The U.S. Department of Agriculture released its annual report this week on Expenditures on Children by Families, or the cost of raising a child. The report showed a middle-income family with a child born last year will spend about $245,340 to raise the child to age 18. The estimate does not include costs during pregnancy or for college or other higher education for the child.
Dori Delacruz, a mother of four from DeKalb, was unfazed by the price tag.
“It’s not shocking,” Delacruz said. “Costs have changed since I was a kid. Kids want vacations, cellphones.”
In 1960, when the first study was released, a middle-income family was expected to spend $25,230 to raise a child to age 18. Collin said she once heard the current generation of children referred to as “the generation of expectations,” and thinks the description fits.
“Kids are always trying to keep up with their friends,” Collin said. “I think they expect more.”

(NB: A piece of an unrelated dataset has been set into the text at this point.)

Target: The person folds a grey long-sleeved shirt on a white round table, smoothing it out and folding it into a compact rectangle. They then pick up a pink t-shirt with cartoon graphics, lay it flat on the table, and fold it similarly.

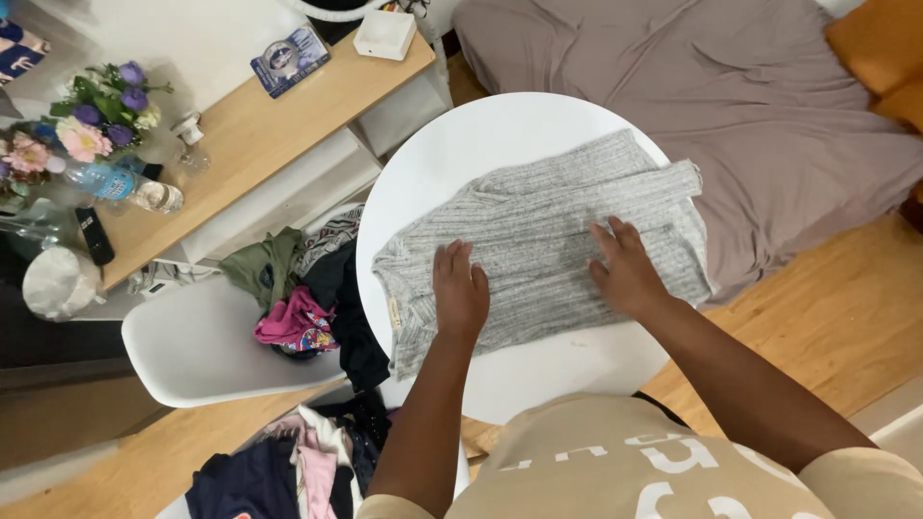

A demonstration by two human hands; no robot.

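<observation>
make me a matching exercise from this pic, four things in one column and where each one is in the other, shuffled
Things:
1. grey knit garment
2. flower bouquet
3. pile of mixed clothes
4. left hand

Places:
A. on the white chair beside the round table
B. pressed flat on the garment, near its collar end
C. spread out on the round white table
D. on the wooden desk at the upper left

Pairs: 1-C, 2-D, 3-A, 4-B

The right hand also lies flat on the garment, nearer the bed.
</observation>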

The study showed the cost estimate to be a 1.8 percent increase from 2012. For 2013, the cost per child annually for a middle-income, two-parent family ranged from $12,800 to $14,970, depending on the child’s age.
Housing, child care, education and food are the top expenses for raising a child, but cost per child decreases as a family has more children, the study shows. Families with three or more children spend 22 percent less per child than families with two kids, as children can share bedrooms and use hand-me-down toys and clothes from older children, according to the study.
Delacruz said that fact has helped her family’s finances. She finds other ways to save too, while still affording fun. She takes her children to matinee movies, when the ticket prices are cheaper, or brings snacks from home when the family spends a day at the pool.
“You can find things for your family to do,” Delacruz said. “I think kids expect more, but I don’t think that’s a bad thing. Some kids want what other kids have, but my kids are happy with [shopping at] Goodwill.”